## What is needed
Make an exact copy of all the data.

## Data block
####

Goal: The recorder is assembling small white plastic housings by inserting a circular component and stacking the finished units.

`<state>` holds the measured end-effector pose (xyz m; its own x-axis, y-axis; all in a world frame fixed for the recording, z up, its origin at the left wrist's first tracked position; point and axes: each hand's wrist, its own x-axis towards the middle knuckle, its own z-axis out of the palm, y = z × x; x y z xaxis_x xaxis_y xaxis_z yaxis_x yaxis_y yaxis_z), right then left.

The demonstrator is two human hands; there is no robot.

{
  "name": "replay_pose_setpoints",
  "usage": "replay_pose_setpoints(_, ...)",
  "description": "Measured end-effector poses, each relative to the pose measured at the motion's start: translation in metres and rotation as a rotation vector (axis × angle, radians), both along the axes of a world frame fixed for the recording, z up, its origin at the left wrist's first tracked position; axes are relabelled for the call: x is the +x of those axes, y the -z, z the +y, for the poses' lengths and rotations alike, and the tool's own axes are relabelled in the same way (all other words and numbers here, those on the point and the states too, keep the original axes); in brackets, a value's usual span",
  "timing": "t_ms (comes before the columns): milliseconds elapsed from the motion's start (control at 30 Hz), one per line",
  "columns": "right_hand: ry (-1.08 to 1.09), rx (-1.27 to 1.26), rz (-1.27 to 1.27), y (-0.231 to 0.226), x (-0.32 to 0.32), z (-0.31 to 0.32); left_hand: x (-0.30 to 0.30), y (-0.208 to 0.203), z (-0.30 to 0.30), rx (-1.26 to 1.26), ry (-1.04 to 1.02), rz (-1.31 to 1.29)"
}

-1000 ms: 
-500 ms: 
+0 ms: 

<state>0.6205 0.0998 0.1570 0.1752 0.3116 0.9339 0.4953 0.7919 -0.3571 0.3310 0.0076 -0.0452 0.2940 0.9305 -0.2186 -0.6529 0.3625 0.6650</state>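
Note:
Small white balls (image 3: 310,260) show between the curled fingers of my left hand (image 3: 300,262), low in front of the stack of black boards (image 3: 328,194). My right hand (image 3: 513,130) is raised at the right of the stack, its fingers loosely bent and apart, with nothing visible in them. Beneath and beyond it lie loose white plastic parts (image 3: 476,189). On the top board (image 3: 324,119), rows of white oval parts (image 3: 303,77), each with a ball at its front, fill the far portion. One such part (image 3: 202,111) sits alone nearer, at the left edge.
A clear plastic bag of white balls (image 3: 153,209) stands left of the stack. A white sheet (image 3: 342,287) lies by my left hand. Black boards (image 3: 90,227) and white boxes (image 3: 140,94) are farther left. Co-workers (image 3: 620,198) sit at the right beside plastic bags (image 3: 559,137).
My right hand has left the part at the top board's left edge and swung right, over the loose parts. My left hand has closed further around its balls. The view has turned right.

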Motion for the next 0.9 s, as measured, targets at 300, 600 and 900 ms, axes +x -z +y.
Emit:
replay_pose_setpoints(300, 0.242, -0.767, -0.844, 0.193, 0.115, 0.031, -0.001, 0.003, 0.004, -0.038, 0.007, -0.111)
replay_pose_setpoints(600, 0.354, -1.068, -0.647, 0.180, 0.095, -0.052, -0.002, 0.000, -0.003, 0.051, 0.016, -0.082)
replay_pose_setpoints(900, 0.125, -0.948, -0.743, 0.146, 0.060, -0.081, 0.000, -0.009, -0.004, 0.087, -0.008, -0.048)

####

## Output of the task
Goal: The recorder is assembling small white plastic housings by inserting a circular component and stacking the finished units.

`<state>` holds the measured end-effector pose (xyz m; its own x-axis, y-axis; all in a world frame fixed for the recording, z up, its origin at the left wrist's first tracked position; point and axes: each hand's wrist, its own x-axis towards the middle knuckle, its own z-axis out of the palm, y = z × x; x y z xaxis_x xaxis_y xaxis_z yaxis_x yaxis_y yaxis_z), right then left.

The demonstrator is two human hands; there is no robot.

{
  "name": "replay_pose_setpoints",
  "usage": "replay_pose_setpoints(_, ...)",
  "description": "Measured end-effector poses, each relative to the pose measured at the motion's start: translation in metres and rotation as a rotation vector (axis × angle, radians), both along the axes of a world frame fixed for the recording, z up, its origin at the left wrist's first tracked position; axes are relabelled for the call: x is the +x of those axes, y the -z, z the +y, for the poses' lengths and rotations alike, and the tool's own axes are relabelled in the same way (all other words and numbers here, those on the point and the states too, keep the original axes); in brackets, a value's usual span",
  "timing": "t_ms (comes before the columns): milliseconds elapsed from the motion's start (control at 30 Hz), one per line",
  "columns": "right_hand: ry (-1.08 to 1.09), rx (-1.27 to 1.26), rz (-1.27 to 1.27), y (-0.231 to 0.226), x (-0.32 to 0.32), z (-0.31 to 0.32); left_hand: x (-0.30 to 0.30), y (-0.208 to 0.203), z (-0.30 to 0.30), rx (-1.26 to 1.26), ry (-1.04 to 1.02), rz (-1.31 to 1.29)"
}

-1000 ms: 
-500 ms: 
+0 ms: 

<state>0.6205 0.0998 0.1570 0.1752 0.3116 0.9339 0.4953 0.7919 -0.3571 0.3310 0.0076 -0.0452 0.2940 0.9305 -0.2186 -0.6529 0.3625 0.6650</state>
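Note:
Small white balls (image 3: 310,260) show between the curled fingers of my left hand (image 3: 300,262), low in front of the stack of black boards (image 3: 328,194). My right hand (image 3: 513,130) is raised at the right of the stack, its fingers loosely bent and apart, with nothing visible in them. Beneath and beyond it lie loose white plastic parts (image 3: 476,189). On the top board (image 3: 324,119), rows of white oval parts (image 3: 303,77), each with a ball at its front, fill the far portion. One such part (image 3: 202,111) sits alone nearer, at the left edge.
A clear plastic bag of white balls (image 3: 153,209) stands left of the stack. A white sheet (image 3: 342,287) lies by my left hand. Black boards (image 3: 90,227) and white boxes (image 3: 140,94) are farther left. Co-workers (image 3: 620,198) sit at the right beside plastic bags (image 3: 559,137).
My right hand has left the part at the top board's left edge and swung right, over the loose parts. My left hand has closed further around its balls. The view has turned right.
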
Motion for the next 0.9 s, as measured, targets at 300, 600 and 900 ms, axes +x -z +y.
Emit:
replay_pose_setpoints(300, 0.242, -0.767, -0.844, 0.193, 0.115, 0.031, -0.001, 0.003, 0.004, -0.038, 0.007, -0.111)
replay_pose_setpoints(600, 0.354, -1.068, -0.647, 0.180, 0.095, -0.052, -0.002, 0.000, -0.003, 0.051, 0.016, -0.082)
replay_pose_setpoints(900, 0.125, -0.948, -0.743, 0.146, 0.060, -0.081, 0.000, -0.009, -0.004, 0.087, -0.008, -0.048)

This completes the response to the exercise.